Ponselku tidak berhenti berbunyi. Mataku yang belum sepenuhnya terbuka akhirnya membuatku harus mengangkat tubuh. Aku berjalan ke kamar mandi untuk sekadar mencuci muka dan menyikat gigi, sementara itu suara ponselku masih terus berbunyi. Ting, ting, ting, bunyi yang cukup menyenangkan untuk memulai hari. Banyaknya pesan yang masuk juga berbanding lurus dengan banyaknya orang yang peduli padaku. Mungkin, ada ratusan pesan. Ada dua pengirim yang bisa kupastikan, yaitu Adinda dan Linda yang semalam kujanjikan akan kuberi kabar, tapi aku justru ketiduran.

Aku lupa segalanya, ketika sofa seperti melambai-lambai padaku minta ditiduri.

Tak lama, aku kembali ke ruang tamu dan meraih ponselku. Posisiku sekarang adalah berdiri sambil menatap keluar balkon apartemen. Matahari sudah naik, aku terbangun pukul tujuh pagi. Bukan rekor baru, aku bahkan pernah bangun pukul sebelas siang. Kalian pasti terkejut, kan? Perempuan pemalas sepertiku mendapat beasiswa ke New York, dan bahkan lulus dari jurusan Arsitektur Universitas Parahyangan dengan nilai hampir sempurna, 3,8. Tentunya, ada aspek pendukung lain. Aku memang pemalas dan suka tidur—salah satu cara untuk membuatku merasa aman, tapi aku cukup ambisius kalau dihadapkan dengan mimpi-mimpi. Oh ya, IQ-ku mencapai angka 150. Bukannya mau sombong, tapi akan sia-sia jika aku tidak memberitahukan hal ini kepada kalian.

Kita kan berteman.

Aku dan kalian yang membaca kisah ini.

Jangan ke mana-mana, ya? Aku masih butuh kalian sampai akhir. Jangan sampai nanti aku lupa diri dan terjebak bermain api. Pokoknya, kalian harus menjadi alarm bagiku. Jangan sampai aku mendalami karakter penjahatku, kemudian menculik Dikara untuk diriku sendiri.

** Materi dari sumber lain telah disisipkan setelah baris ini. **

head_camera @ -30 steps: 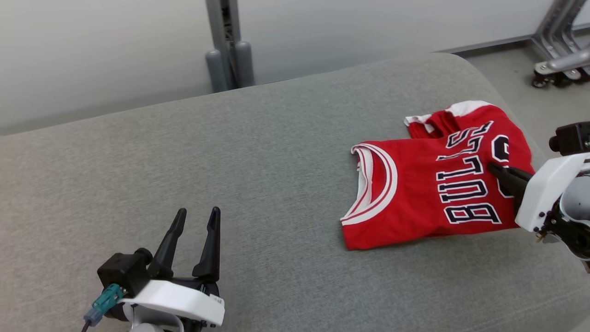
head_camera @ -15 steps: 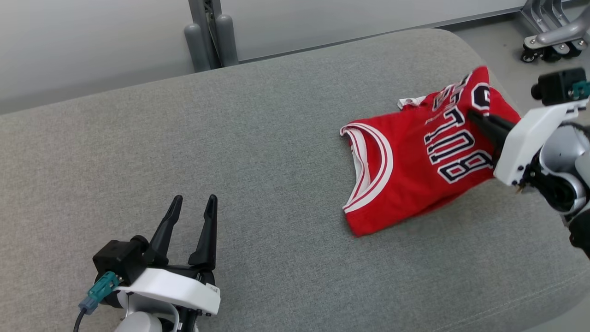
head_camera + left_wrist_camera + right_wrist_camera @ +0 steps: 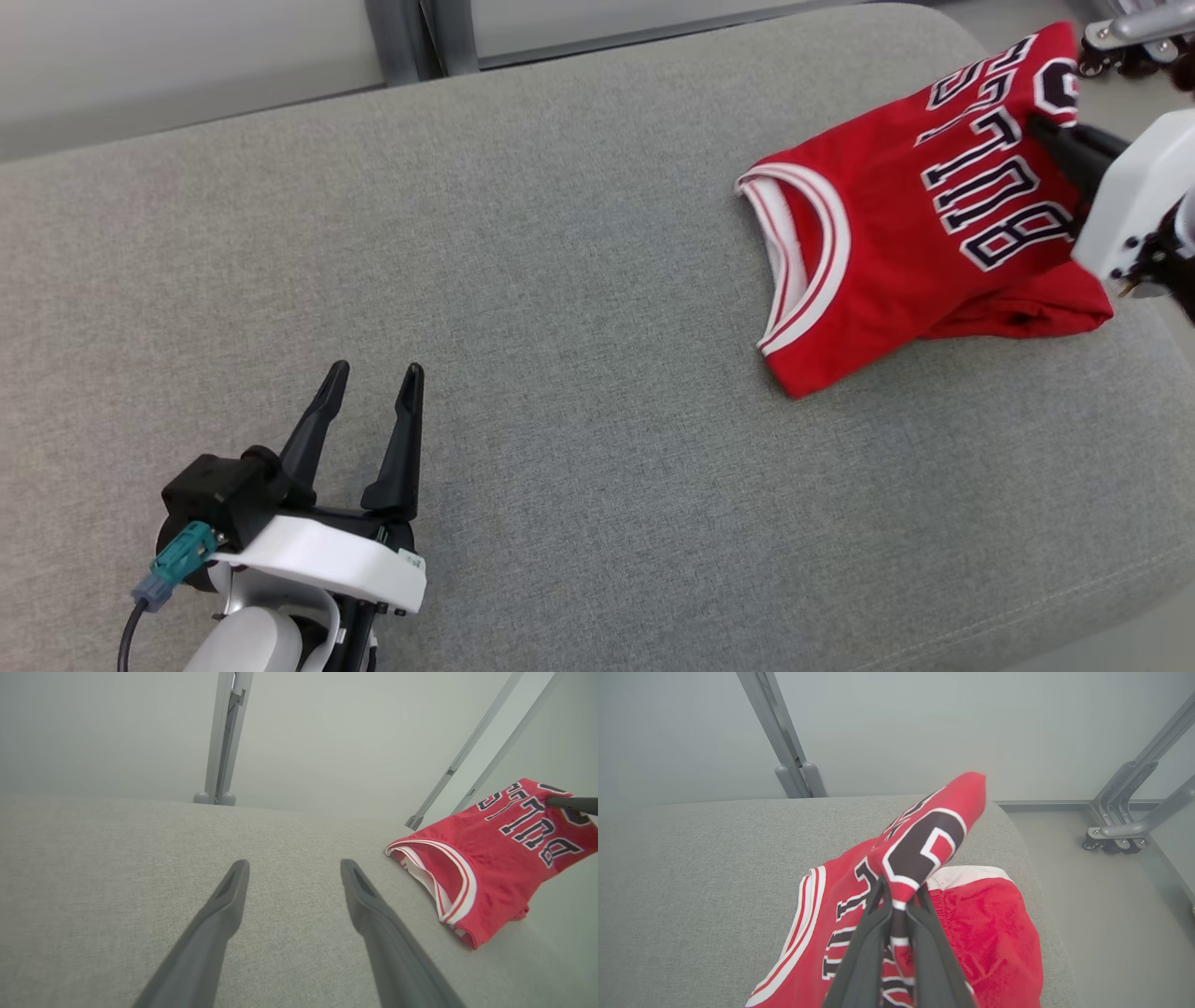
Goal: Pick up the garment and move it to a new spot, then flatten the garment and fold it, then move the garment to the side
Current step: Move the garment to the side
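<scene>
The garment [image 3: 887, 252] is a folded red jersey with white trim and dark lettering, at the far right of the grey cushion [image 3: 560, 308]. My right gripper [image 3: 1046, 131] is shut on its printed front and holds that side up off the cushion; the collar end still rests on the fabric. From the right wrist, my right gripper [image 3: 899, 896] pinches a fold of the garment [image 3: 924, 849], which drapes below. My left gripper [image 3: 372, 375] stands open over the cushion at the near left, far from the garment. Past my left gripper [image 3: 294, 868] lies the garment [image 3: 486, 858] at the right.
The cushion's rounded right end [image 3: 1148, 392] drops to the floor just beyond the jersey. A grey post [image 3: 224, 742] stands behind the cushion against the pale wall. A metal frame on casters [image 3: 1115, 835] sits on the floor to the right.
My right gripper has lifted the lettered side of the jersey up and away, tilting it off the cushion. The head camera has shifted too. The left gripper has stayed open in place.
</scene>
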Controlling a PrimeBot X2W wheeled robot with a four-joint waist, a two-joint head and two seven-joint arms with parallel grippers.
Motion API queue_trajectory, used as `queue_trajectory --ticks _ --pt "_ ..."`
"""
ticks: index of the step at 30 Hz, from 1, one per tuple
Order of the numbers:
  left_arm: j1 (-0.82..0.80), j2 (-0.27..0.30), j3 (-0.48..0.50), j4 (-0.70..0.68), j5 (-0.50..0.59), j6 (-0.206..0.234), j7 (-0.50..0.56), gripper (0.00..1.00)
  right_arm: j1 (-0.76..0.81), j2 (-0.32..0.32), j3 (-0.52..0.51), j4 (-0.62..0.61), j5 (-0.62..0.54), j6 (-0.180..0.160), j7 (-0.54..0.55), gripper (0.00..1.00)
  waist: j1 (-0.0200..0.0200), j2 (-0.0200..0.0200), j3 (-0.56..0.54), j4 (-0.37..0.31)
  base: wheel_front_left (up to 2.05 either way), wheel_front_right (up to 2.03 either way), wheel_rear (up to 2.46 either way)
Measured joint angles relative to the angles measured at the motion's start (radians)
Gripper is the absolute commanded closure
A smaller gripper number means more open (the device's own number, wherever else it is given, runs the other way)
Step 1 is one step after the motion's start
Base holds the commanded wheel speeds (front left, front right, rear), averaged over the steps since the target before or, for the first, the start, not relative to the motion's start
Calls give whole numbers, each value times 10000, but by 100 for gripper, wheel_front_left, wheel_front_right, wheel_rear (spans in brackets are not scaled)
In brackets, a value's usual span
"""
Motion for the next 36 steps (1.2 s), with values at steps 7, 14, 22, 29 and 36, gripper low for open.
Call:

Pesan-pesan yang berdatangan itu kubaca satu per satu. Tidak ada yang benar-benar menarik, hanya grup angkatan yang ramai dengan foto-foto aib. Bahkan, foto aibku juga ada. Kapan mereka mengambil fotoku yang tanpa ekspresi ini? Oh iya, aku kan memang tidak berpose. Aku terlalu gugup, sampai mengosongkan isi kepala. Ekspresiku tampak seperti mahasiswi akhir bulan yang hanya bisa makan mie instan, karena isi dompet sudah say bye-bye. Frustasi sekali. Lalu, ada foto yang kami ambil bersama-sama, saat aku berdiri di tengah antara Julia dan Dikara. Mukaku juga tanpa ekspresi, karena sibuk menetralkan perasaaanku sendiri. Puas merutuki diri sendiri karena tak ada satu pun foto bagus yang bisa kuunggah ke akunku sendiri, aku pun beralih membaca isi pesan dari Adinda. Tidak ada yang spesial, dia hanya khawatir dengan keadaanku. Aku terus membaca, sampai aku menemukan pesan Adinda yang membuat badanku menegang.

Dikara kecelakaan? Maksudnya... Dikara-ku? Oh, tidak! Maksudku... Dikara?

Jantungku memompa darah dengan cepat. Tanpa pikir panjang, aku segera melempar ponsel ke atas sofa dan bergegas ke kamar. Aku kehilangan isi pikiranku—lagi. Dengan cepat, aku segera bersiap-siap dan mengambil tas slempang hitam dari perusahaan ternama. Ini merupakan tas kesayanganku, karena aku membelinya dengan gaji pertamaku selama bekerja di New York. Dan juga, satu-satunya tas mahal yang ada di lemari pakaianku. Setelah itu, aku memasukan ponsel ke dalamnya.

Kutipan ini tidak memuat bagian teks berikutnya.